The Gambler’s Toolbox: Know Thy Enemy

Date | AuthorLocky Lockerson

Last Updated: 2018-04-23

I was attempting to explain some gambling concepts to my Mom on the phone last week, and for anyone who has tried to do this, whether it’s to your spouse, a parent, a friend, whatever, it can be tricky. The general public’s knowledge about what “smart” gambling looks like is, at best, vague, and at worst, completely incorrect. Maybe they watched the movie “Two for the Money,” in which case they have bad taste in movies, and think that you win at sports by betting only professional football and charming Caribbean billionaires into paying for your tout service. That’s how I make all my money, no question. But I had to come up with something for my Mom.

Here’s an analogy I came up with: my Mom loves doing Sudoku puzzles. Loves it. The puzzles have 3 degrees of difficulty, something like beginner, intermediate, and expert. What I explained to her is that most people don’t realize the types of gambling they do, or like to do, or hear about, are actually the expert puzzle, and much more difficult to beat. The most mainstream types of bets you hear about? You should probably not start with those. Those are expert puzzles. You should start with beginner puzzles. Here’s what I mean.

An important aspect to consider in any sports betting market is, who are you really betting against? Who is your competition? Yes, the sportsbook is setting the number, some more deftly than others, but how smart is the money betting into that number?

The best way to determine how smart the money is in a pool, usually, is what limit people are allowed to bet at. If you were excellent at handicapping, had been doing it your whole life, and understood the nuances and tools required to beat expert “puzzles,” you would seek out markets where you could do the most damage. You would seek out limits that were the highest in the world, and books that would take the most action possible. Generally, those are game-day pools in sports like the NFL, or high-profile soccer, or even college football. On the day of the game, limits tend to rise significantly because the book has gotten enough information earlier in the week from sharp bettors about where the smart opinions lie. When you see point spreads before the games on Saturday and Sunday, hours before kick-off, understand that that number has been evaluated by the smartest people imaginable who do this type of thing, because the limits are incredibly high, and the numbers are probably really tight. If they weren’t, and the limits were at their highest, books would be losing a fortune. Early in the week, when the limit is 500 dollars, you can have a bad number, but on game-day when it’s 10,000, 20,000 or more, that’s a recipe for disaster.

So when you’re betting on the sports that we all love, like the NFL and college football, and even some of the other major sports, understand that you are betting against the best. Trying to beat the smartest people in this niche is not a great way to gain a foothold and build a bankroll. You may be able to do it, and if you are, all of my best to you. But you are a rarity, the exception. Most people can’t beat these numbers.

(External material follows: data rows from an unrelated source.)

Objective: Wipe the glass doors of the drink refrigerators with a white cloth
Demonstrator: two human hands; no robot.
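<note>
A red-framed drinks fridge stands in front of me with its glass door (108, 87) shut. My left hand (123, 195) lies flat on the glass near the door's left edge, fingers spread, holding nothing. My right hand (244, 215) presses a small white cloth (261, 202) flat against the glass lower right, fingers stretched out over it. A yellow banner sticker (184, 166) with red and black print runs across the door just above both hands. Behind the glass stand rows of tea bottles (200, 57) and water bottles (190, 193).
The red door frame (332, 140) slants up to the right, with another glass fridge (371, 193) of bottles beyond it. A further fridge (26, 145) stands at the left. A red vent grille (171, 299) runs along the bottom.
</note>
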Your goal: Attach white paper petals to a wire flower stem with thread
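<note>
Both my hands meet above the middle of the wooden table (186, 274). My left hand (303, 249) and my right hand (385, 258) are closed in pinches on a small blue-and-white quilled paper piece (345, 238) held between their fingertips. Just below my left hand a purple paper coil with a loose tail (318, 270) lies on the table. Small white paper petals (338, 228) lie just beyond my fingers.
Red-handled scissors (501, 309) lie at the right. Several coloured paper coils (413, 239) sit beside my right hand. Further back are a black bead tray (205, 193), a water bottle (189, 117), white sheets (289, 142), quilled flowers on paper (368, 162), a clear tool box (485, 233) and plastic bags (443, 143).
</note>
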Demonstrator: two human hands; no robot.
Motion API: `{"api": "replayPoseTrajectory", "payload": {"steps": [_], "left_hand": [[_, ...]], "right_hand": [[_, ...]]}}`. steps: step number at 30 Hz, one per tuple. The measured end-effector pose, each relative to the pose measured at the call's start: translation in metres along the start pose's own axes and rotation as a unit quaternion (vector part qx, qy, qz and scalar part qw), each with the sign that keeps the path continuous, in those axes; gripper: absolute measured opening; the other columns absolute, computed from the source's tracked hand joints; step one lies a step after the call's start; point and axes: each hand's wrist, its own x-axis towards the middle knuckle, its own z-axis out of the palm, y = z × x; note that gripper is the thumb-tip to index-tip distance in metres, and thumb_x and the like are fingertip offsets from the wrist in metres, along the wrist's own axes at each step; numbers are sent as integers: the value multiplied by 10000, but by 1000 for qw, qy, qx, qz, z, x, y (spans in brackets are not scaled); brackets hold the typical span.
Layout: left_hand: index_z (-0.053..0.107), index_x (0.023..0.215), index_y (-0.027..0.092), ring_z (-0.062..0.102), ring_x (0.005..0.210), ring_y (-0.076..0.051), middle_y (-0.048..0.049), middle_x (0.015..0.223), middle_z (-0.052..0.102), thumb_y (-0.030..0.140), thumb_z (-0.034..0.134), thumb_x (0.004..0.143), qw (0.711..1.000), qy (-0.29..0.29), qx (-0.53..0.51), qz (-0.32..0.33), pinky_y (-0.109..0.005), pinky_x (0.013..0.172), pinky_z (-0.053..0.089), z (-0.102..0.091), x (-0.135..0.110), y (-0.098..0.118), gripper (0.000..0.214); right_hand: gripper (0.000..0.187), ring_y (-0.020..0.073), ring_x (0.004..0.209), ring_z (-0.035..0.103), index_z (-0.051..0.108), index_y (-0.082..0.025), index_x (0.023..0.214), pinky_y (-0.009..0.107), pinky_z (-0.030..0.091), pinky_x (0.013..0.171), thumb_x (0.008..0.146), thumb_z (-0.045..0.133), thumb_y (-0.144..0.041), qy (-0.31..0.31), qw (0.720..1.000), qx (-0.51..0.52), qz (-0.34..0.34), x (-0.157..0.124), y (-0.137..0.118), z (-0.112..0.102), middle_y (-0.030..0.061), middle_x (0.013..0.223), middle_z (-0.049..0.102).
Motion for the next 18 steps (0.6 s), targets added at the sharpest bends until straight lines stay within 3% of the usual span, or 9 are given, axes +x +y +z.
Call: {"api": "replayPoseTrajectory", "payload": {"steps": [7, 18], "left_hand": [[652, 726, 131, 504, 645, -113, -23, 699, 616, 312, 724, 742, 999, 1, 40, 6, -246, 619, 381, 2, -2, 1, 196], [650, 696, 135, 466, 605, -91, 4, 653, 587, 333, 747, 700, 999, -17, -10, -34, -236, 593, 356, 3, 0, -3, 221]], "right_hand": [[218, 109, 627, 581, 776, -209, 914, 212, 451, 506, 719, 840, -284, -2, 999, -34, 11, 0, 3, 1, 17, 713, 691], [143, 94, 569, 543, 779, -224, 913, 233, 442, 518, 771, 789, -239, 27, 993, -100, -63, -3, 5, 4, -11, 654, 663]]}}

But then where do you start? If major-sport point-spreads and totals are the “expert” puzzles, what are the “beginner” ones?
If we define an expert puzzle by the amount of money that can be wagered on it, than you can figure out the beginner ones pretty easily, too. It’s the markets that books don’t want to take more than 50 dollars to 100 dollars on, and when they do, they change their price a crazy amount because of their lack of confidence in their number. Generally, those are props. And prop markets are a great way to learn and get better at pricing and bet-selection because you aren’t betting against the best of the best. To some degree, they’ve moved on to bigger and better things. That isn’t to say there aren’t smart people that beat prop markets, but at some point your bankroll gets big enough that getting 5 dollars of EV on a 100 dollar prop bet doesn’t really make a dent anymore. Why spend all of your time on 100-dollar limits when you have the acumen to earn so much more? Also, if you show any type of success betting props on most sites, they will limit you with some speed, and you’ll be forced to move on anyway. But again, that’s not you. You’re the beginner, trying to solve the beginner puzzle. Trying to beat the expert puzzles with only a rudimentary understanding of the factors involved is going to go as well as staring at an expert Sudoku puzzle without knowing how Sudoku works. You’re just going to sort-of stare at it for a while, and then guess. That sounds a lot like NFL Sundays for casual bettors.

There are folks who will read this and never want to sacrifice the adrenaline of high-limit betting to go back to the easier puzzles, and get better, and build a bankroll. The rush is what they play for, and they can’t get the rush from a hundred-dollar prop. But one question I always ask people is, why do you bet? The people mentioned above are betting for action, they are not betting to become better at this. If your goal is actually to be good at this, then the best way to get better is start small, build a bankroll, and seek out markets where you can become the expert. So find your beginner puzzles, and get started! Once you solve those problems, you’ll be on your way to the truly complex and dynamic markets sports betting has to offer.